As ticks and mosquitoes return with a vengeance this spring, scientists at Johns Hopkins Medicine are continuing to research pathways that may lead to treatments for vector-borne diseases.

Tick and mosquito populations are increasing worldwide, largely because of the effects of climate change and an increase in available habitats, according to the Centers for Disease Control and Prevention. In lab experiments at Johns Hopkins Medicine, scientists are taking a closer look at mechanisms that drive vector-borne diseases, which may lead to future treatments or ways to prevent bites.

Members of the media who would like to hear more from the following scientists should contact Alexandria Carolan ([email protected]).

Bacteria biologist Erin Goley, Ph.D., professor of molecular biology and genetics,investigatesRickettsia parkeri, the bacterial pathogen responsible for a tick-borne spotted fever disease, R. parkeri rickettsiosis. In experiments, Goley’s lab uses this bacterium to model the biology of its more virulent close cousin,  Rickettsia rickettsii, which causes Rocky Mountain spotted fever, a tick-borne infection that affects 3,000 to 7,000 people each year in the United States and can cause fever, headache, rash or death if left untreated. Rickettsia rickettsii is frequently spread by the American dog tick, the Rocky Mountain wood tick and the brown dog tick, while Rickettsia parkeri is spread by the Gulf Coast tick in the United States. She can answer:

• How do these bacteria grow, spread and infect other organs after a tick bite?
• Why are new antibiotics needed to fight Rocky Mountain spotted fever?
• What does the future of treatment for Rocky Mountain spotted fever look like?
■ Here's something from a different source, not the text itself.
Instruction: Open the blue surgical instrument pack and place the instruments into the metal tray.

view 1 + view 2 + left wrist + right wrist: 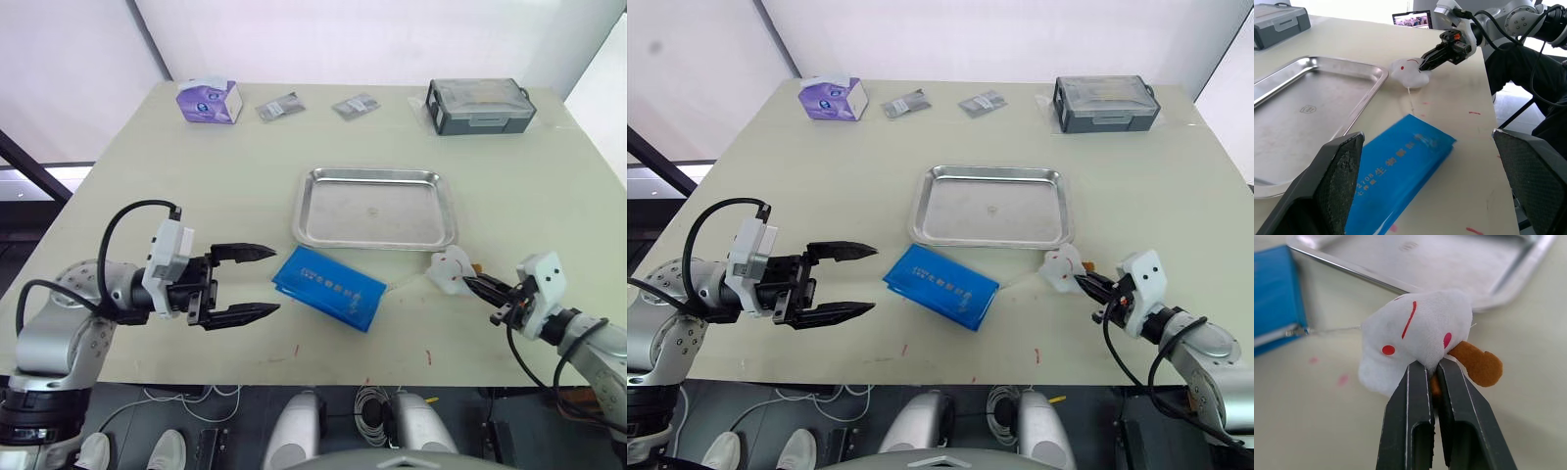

Immunologist Nicole Baumgarth, D.V.M., Ph.D., director of the Lyme and Tickborne Diseases Research and Education Institute at Johns Hopkins Bloomberg School of Public Health, studies Borrelia burgdorferi, the bacterium that causes Lyme disease, a dangerous condition that affects 300,000 people in the United States each year and can cause long-term neurological side effects and arthritis. Borrelia burgdorferi is spread by a bite from an infected blacklegged tick. In mouse studies, Baumgarth aims to find new ways to treat Lyme disease. Watch a recent media briefing featuring expert commentary from Baumgarth, in which she overviews the rise in tickborne illnesses and the landscape of Lyme disease research. In addition, she can discuss: 

• Why can some people successfully fight Lyme disease, while others cannot?
• How does the immune system protect itself from Borrelia?
• What may future treatments for Lyme disease look like?
• How can I prevent a tick bite?

Chris Potter, Ph.D., professor of neuroscience, studies Anopheles gambiae, a type of mosquito that transmits malaria, resulting in more than 600,000 deaths each year, according to the World Health Organization. Potter investigates how the female Anopheles mosquito seeks us out for its next blood meal, primarily through its highly attuned sense of smell. In recent research, Potter has examined the kinds of bug repellants that work, and those that don’t. Potter is available to overview: 

• How do mosquitoes find us? 
• Are some people more likely to be bitten by mosquitoes than others?
• What are the most effective mosquito repellants and why?
• How do mosquito repellants work? Do they use odor to keep insects at a distance, or do they mainly work once a mosquito lands on repellant-treated skin?
• Do “natural” mosquito repellants, including eucalyptus, lemon or lavender, keep mosquitos at bay?
• How effective are new methods, such as gene drives or spatial repellants?
• What are good ways to protect against mosquito biting?